* ACTIVITY
Under this line are the records; write out word for word the part that begins at the line containing "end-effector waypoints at" and ends at the line containing "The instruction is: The", and no more.

BEGIN SUPPLIED DATA

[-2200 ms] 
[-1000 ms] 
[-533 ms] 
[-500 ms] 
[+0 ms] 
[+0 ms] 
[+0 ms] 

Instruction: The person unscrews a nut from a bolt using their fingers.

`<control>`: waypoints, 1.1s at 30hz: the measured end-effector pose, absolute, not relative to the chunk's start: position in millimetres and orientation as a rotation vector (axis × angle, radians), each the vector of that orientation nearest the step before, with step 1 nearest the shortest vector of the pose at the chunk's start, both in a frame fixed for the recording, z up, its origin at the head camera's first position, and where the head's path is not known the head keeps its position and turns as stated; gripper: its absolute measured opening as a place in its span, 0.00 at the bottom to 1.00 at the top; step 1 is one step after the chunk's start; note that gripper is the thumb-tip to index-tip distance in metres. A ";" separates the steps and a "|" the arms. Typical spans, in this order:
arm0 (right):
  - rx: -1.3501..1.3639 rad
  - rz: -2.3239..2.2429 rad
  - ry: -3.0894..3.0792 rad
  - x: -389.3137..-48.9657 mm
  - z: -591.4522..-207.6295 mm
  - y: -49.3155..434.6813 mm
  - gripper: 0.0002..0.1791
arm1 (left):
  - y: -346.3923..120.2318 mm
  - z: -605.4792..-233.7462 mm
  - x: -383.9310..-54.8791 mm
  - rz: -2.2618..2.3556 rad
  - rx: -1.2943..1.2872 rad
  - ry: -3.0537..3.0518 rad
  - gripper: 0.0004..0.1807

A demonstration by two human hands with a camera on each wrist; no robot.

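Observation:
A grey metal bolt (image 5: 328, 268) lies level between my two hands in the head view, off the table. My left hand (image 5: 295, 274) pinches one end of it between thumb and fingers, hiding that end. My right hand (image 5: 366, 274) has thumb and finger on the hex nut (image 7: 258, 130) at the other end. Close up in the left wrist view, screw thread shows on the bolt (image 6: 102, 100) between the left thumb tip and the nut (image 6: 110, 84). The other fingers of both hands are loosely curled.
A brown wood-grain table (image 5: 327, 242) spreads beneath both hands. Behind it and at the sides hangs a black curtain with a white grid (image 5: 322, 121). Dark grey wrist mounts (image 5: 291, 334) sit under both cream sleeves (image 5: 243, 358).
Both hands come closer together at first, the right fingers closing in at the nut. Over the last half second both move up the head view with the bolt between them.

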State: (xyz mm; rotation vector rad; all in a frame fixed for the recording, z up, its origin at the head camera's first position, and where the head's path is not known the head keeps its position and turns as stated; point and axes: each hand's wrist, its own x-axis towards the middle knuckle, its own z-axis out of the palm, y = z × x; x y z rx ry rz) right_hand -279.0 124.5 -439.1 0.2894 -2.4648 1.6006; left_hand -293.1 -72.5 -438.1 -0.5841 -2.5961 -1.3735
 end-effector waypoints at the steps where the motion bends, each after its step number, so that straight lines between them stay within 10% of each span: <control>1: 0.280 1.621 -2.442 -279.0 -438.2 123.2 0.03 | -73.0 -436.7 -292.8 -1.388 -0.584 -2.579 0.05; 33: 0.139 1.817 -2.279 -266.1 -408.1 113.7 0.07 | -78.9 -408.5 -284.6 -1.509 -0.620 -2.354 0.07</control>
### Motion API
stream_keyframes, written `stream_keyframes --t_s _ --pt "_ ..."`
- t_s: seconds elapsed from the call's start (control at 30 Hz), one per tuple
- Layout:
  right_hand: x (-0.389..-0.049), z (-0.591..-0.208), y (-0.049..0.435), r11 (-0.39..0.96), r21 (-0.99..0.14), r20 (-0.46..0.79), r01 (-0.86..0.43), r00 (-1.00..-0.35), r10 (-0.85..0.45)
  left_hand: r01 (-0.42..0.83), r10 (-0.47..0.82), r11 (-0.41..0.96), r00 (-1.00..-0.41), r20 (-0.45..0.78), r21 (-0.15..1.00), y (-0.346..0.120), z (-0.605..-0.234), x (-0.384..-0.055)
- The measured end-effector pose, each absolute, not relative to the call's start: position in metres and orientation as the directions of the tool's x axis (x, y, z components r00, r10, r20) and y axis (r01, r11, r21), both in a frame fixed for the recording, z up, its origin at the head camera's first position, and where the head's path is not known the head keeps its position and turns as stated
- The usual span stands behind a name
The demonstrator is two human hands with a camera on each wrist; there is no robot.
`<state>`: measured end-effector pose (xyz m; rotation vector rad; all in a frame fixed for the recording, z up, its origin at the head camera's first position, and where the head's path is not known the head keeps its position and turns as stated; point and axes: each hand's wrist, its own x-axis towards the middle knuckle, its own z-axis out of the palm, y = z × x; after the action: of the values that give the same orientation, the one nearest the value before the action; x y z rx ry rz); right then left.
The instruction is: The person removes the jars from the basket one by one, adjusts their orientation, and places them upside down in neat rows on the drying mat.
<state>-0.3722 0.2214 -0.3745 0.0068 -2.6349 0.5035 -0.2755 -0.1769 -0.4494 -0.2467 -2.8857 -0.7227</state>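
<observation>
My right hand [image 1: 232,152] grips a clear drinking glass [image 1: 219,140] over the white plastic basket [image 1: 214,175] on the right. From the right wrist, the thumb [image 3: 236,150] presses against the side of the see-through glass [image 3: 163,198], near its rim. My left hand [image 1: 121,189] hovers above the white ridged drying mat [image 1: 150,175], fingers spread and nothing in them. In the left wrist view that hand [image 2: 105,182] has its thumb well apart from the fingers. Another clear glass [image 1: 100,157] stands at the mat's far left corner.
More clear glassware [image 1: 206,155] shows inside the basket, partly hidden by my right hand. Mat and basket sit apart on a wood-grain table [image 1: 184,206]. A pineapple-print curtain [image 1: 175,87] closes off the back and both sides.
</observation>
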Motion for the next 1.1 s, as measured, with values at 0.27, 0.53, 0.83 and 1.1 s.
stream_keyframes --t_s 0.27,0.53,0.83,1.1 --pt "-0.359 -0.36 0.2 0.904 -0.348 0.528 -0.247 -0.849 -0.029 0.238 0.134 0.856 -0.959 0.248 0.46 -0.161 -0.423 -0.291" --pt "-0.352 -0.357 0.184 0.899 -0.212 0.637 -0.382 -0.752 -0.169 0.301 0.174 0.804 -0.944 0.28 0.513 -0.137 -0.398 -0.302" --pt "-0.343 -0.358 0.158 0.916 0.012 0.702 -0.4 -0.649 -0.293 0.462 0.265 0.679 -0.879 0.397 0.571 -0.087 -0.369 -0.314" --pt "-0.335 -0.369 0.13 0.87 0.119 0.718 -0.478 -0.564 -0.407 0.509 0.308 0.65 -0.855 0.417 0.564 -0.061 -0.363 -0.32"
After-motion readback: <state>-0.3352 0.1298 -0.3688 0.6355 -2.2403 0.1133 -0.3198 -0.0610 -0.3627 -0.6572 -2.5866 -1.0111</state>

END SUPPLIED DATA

* WRITTEN REPLY
 end-effector waypoints at the steps where the motion bends, each after its step number, so that straight lines between them stay within 10% of each span: <control>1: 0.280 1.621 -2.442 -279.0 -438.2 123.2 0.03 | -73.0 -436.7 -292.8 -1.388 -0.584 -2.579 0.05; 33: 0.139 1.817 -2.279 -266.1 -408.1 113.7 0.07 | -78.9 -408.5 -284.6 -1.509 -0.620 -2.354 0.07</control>
### Motion API
stream_keyframes, written `stream_keyframes --t_s _ --pt "_ ..."`
- t_s: seconds elapsed from the call's start (control at 30 Hz), one per tuple
- Layout:
  right_hand: x (-0.389..-0.049), z (-0.591..-0.208), y (-0.049..0.435), r11 (-0.39..0.96), r21 (-0.99..0.14), r20 (-0.46..0.79), r01 (-0.86..0.43), r00 (-1.00..-0.35), r10 (-0.85..0.45)
  left_hand: r01 (-0.42..0.83), r10 (-0.47..0.82), r11 (-0.41..0.96), r00 (-1.00..-0.41), r20 (-0.45..0.78), r21 (-0.15..1.00), y (-0.346..0.120), z (-0.605..-0.234), x (-0.384..-0.055)
- The measured end-effector pose, each absolute, not relative to the call's start: position in metres and orientation as the directions of the tool's x axis (x, y, z components r00, r10, r20) and y axis (r01, r11, r21), both in a frame fixed for the recording, z up, its origin at the head camera's first position, and where the head's path is not known the head keeps its position and turns as stated
- The usual span stands behind a name
The demonstrator is two human hands with a camera on each wrist; there is no robot.
`<state>`: measured end-effector pose (xyz m; rotation vector rad; all in a frame fixed for the recording, z up, its origin at the head camera's first position, and where the head's path is not known the head keeps its position and turns as stated; point and axes: each hand's wrist, its own x-axis towards the middle knuckle, its own z-axis out of the palm, y = z × x; after the action: of the values that give the same orientation, the one nearest the value before the action; x y z rx ry rz); right then left.
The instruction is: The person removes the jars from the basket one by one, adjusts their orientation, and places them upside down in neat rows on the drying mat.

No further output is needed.